I am in my early 30s, as is my wife, we have 2 small children(oldest in Kindergarten), and I work in the financial industry. I make decisions all day, and for the most part, what I say goes.
I’ve been lurking this site for a while now, since spring.This all started after a long conversation with my wife, sitting at a bar, waiting on some friends to show up to watch the NHL playoffs. During this conversation it was brought to light, that one of the things she likes, is being submissive in bed, just not quiet as direct as that.
So why so long to become a member? I needed time to work on myself. After reading some of the blog, it was clear to me that I was nowhere near ready to try and jump into this. I felt as though if we were going to take this journey, I would be doing a good portion of the initial swimming for the both of us, and if I wasnt prepared for that, we would go nowhere fast and continue as vanilla(which after all I’ve read to be possible, is nowhere near where I want to be).
But she stated she likes to submit, you say? While she has stated a desire to be submissive in the bedroom, it is nowhere near the level as many of you probably started at. I’m not sure she really even knows a good definition of it. I would assume her definition would be that I decided what is done and how, within her limits, but only when she says so. She, at this time, still holds that power.

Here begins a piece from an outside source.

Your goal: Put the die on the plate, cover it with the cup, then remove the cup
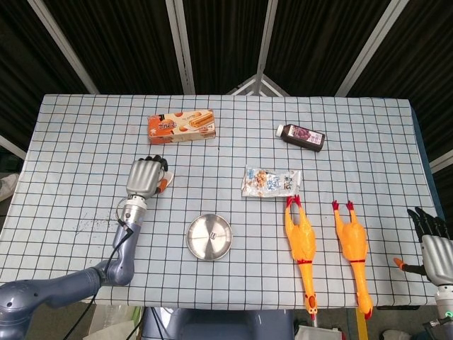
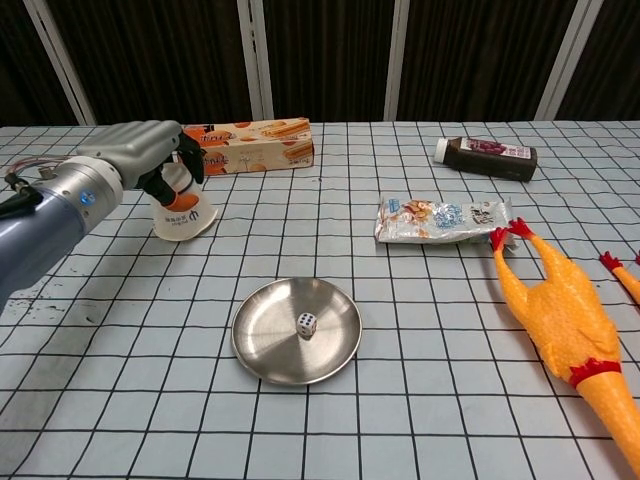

The other major hurdle at this point, is that I feel I have previously tainted this relationship. We moved in together at a young age, and 100s of miles away from our families. I think during this initial time, I broke her trust, and at times turned a cold shoulder to her. This has made her put up walls that need to be broken down, the problem with that, is I was the reason the walls were built in the first place. I’ve been working to try and break these walls, but it is a slow process.
I have a feeling this will be a VERY slow journey for us, at least for the first while until she completely trusts that I will always have her best interests at heart.
At this point, she is in the dark about my desires to have our relationship evolve in this direction. If/when we move to a D/s – M relationship, it will be me starting the conversation. But I feel like the time is not yet right to start the conversation, more of the walls need to be broken down first.
I look forward to continuing to read about your journeys and applying what is learned to my own relationship, as well as any advice given about my own.